Duas doses de xiboquinha, por favor.
Por quê? Bem, eu não quero pensar muito hoje a noite.
Eu quero dançar. Dançar.
E dancei bastante, flutuando na embriaguez.
Prefiro ficar de olhos fechados, bem fechados. Assim é como se eu estivesse – a despeito das eventuais cotoveladas e empurrões – sozinha na pista de dança. Eu danço de olhos fechados.
Eu sorrio de tudo guiada pela mão do álcool. Mesmo sem ver graça nenhuma eu sorrio. Fico dançando com aqueles dentes escancarados, aquela bocarra absurda...
Quando abro os olhos, bem, aí eu sou natural como uma samambaia de plástico... é, eu sinto como se as pessoas dissessem que eu sou uma planta artificial perdida ali.
Agora é a fatia de pizza fria.
Agora é a sonolência do álcool.
Agora é a vontade de ter ficado lá dançando, esquecida de tudo, da vida, de tudo.

Tive um momento de estranhamento tão intenso que me deixou as pernas sem saber o que fazer... Como pode alguém parecer tão outro assim tão de repente?!
Ele simplesmente já não é mais meu. Não é...
E eu sou isso daqui mesmo, sem nem ter mais. Esse lapso no tempo e no espaço, essa carcaça, essas olheiras, esse medo do escuro. E a musiqueta do Caetano pulsando nos meus ouvidos moucos... "quase fui feliz um dia, não tinha nem fundamento..."
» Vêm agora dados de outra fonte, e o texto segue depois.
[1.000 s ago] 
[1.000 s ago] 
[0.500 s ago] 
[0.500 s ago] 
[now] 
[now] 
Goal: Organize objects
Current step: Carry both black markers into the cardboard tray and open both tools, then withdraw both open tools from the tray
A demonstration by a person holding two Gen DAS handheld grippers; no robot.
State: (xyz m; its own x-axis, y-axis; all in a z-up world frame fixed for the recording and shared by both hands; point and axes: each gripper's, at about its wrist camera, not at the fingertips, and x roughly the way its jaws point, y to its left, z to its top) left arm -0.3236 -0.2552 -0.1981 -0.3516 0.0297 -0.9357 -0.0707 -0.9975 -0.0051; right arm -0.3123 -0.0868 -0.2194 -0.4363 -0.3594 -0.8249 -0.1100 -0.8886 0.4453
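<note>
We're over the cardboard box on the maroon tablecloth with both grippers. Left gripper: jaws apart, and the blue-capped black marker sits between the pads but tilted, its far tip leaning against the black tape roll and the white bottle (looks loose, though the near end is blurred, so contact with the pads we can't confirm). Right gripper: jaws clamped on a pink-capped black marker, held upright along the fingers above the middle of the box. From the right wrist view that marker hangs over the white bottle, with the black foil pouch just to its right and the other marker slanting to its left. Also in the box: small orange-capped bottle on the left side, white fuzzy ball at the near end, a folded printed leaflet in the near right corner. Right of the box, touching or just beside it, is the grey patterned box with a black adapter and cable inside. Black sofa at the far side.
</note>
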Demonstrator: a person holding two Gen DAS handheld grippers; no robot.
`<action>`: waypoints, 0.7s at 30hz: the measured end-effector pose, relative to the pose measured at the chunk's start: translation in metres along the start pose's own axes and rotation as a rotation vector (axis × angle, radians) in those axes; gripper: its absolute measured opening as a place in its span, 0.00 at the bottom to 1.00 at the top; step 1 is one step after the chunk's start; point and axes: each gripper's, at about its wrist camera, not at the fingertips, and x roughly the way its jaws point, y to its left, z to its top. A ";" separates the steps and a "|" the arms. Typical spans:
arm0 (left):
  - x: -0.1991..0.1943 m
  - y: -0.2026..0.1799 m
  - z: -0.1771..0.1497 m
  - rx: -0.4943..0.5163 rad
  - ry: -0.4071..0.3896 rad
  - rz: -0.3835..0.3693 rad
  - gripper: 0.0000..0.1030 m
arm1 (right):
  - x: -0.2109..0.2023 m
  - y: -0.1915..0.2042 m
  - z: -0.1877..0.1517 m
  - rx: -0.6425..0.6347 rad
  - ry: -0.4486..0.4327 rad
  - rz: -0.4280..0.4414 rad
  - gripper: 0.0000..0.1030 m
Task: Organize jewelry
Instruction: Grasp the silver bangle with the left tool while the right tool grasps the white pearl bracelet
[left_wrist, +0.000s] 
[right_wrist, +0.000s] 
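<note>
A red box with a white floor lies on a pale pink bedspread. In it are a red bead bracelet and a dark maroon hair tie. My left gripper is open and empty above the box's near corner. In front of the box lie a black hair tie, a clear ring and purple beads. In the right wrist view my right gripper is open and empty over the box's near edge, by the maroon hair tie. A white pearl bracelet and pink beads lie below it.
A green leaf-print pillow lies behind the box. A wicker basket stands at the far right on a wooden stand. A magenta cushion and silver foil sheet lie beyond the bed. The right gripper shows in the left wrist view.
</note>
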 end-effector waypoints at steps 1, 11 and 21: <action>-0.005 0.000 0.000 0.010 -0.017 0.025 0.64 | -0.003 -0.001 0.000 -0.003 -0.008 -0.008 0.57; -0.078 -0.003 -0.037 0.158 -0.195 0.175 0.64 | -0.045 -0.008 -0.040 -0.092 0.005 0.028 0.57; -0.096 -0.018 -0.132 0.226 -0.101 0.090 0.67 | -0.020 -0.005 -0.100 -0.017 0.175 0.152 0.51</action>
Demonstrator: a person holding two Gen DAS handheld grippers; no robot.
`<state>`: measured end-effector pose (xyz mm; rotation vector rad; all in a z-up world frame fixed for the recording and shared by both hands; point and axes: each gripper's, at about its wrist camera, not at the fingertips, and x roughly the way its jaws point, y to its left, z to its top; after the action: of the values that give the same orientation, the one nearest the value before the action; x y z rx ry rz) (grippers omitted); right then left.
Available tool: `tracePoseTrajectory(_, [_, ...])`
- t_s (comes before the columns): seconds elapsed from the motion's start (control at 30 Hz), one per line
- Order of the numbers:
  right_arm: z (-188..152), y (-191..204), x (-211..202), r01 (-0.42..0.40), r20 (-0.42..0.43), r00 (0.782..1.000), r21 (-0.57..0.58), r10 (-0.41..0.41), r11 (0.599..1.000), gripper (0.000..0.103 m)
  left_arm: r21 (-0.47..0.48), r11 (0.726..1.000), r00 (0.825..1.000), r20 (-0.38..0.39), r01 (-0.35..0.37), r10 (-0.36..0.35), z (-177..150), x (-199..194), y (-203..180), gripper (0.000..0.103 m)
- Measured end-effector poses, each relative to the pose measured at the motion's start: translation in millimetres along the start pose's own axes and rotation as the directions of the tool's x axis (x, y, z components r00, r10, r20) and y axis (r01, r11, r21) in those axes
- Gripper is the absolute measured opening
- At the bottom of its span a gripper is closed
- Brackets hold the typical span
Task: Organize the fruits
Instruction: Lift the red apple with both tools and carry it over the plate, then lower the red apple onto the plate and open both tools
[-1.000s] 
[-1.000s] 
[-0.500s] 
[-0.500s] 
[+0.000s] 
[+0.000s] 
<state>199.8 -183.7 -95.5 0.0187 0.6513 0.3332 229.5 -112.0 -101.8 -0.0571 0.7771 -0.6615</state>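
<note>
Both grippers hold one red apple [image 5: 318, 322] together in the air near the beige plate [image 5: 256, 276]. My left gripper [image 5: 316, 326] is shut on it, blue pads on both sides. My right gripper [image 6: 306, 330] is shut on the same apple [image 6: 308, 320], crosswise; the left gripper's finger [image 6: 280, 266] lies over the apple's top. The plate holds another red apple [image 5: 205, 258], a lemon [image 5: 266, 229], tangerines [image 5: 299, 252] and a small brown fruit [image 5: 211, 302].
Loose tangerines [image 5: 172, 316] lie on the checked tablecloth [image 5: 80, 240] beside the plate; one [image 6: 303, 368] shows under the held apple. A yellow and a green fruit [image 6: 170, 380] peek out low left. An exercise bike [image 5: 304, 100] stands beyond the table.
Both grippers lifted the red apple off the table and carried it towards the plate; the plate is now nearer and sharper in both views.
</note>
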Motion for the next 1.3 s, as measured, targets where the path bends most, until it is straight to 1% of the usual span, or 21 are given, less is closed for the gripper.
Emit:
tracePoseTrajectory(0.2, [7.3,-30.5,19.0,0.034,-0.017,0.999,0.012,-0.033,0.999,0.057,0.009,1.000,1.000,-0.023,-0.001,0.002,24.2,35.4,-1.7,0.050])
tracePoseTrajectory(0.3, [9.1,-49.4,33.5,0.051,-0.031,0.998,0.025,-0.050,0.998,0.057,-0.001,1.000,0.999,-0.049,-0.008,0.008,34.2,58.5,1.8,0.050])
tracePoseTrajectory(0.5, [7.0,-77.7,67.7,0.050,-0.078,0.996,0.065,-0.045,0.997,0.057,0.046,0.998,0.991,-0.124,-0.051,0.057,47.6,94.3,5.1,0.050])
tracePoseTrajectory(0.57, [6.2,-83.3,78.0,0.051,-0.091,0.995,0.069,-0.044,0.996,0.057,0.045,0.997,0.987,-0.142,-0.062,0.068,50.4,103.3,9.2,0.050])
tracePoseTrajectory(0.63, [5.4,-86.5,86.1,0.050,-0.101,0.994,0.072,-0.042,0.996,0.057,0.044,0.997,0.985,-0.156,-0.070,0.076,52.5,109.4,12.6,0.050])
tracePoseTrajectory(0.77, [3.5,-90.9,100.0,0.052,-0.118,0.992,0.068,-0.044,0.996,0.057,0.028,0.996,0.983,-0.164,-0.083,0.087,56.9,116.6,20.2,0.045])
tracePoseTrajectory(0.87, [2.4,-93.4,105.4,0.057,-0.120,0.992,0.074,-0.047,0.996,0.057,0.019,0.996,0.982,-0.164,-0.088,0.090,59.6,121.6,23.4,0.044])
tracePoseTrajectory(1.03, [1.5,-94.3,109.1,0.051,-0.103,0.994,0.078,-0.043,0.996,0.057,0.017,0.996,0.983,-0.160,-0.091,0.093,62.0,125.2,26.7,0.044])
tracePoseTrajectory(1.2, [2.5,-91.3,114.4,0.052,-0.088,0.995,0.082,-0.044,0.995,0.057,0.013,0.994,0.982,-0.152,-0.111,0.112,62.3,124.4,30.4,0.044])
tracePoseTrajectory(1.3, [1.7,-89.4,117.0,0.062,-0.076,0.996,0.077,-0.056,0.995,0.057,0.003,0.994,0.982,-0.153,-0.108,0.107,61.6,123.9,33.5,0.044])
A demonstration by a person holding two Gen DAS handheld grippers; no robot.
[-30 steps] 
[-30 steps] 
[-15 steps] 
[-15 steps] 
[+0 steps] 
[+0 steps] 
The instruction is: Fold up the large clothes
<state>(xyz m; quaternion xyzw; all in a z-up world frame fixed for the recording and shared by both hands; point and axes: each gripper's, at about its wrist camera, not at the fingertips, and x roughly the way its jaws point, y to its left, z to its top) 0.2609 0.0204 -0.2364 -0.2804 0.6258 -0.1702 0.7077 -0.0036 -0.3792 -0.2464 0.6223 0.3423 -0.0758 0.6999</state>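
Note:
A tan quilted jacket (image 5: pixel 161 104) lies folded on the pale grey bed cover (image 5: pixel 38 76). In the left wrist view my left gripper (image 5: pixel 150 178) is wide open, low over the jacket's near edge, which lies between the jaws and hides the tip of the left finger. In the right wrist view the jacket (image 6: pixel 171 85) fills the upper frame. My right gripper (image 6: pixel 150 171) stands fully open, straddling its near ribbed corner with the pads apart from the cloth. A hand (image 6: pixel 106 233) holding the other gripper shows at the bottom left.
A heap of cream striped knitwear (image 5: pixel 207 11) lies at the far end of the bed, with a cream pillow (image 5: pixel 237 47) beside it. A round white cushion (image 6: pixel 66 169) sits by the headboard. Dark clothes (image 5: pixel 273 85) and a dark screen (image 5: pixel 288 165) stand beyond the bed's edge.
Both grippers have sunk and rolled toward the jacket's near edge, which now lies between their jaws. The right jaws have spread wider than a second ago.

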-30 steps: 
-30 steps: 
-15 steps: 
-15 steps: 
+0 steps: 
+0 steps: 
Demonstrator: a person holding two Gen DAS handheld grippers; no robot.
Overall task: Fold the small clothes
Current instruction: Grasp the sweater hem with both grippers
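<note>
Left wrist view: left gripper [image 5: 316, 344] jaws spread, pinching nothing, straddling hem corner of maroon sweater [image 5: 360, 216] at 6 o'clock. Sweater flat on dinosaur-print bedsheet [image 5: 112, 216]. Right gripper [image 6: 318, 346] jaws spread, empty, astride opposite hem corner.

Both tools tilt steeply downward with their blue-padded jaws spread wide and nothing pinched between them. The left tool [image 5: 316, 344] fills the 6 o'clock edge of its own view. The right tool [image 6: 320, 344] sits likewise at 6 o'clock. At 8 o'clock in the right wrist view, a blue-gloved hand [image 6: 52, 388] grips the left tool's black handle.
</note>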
quinta-feira, janeiro 19, 2006

acabou...

acabou
acabamos
nada mais de meu
ele não é mais meu
eu não sou mais dele
e tão rápido quanto a queda de uma lágrima, acabou
acabou
nada de reticências
nada de nada
o amor continua latejando nesta carcaça
minha cabeça dói
mas a maldita da consciência está limpa, leve
odeio fazer “a coisa certa”
queria ser inocente como uma criança e ignorar o que é certo e o que é errado
queria viver simplesmente
mas eu não sei ser feliz
não, eu não sei ser feliz
eu não sei ser simples
eu não sei de porra nenhuma

quarta-feira, janeiro 18, 2006

anotações no meu caderninho

Bem, nestes últimos meses estive sem computador. Não faz mal, também não tinha muito o que escrever. Final de ano em escola é uma merda e eu quase tive um troço pra entregar os malditos diários a tempo, ou melhor, menos atrasada do que de costume.
E aqui estou eu, triste como sempre, escrevendo, meus senhores, o de sempre: desfiando o rosário das minhas misérias, interpretando esta tragicomédia que parece não ter fim...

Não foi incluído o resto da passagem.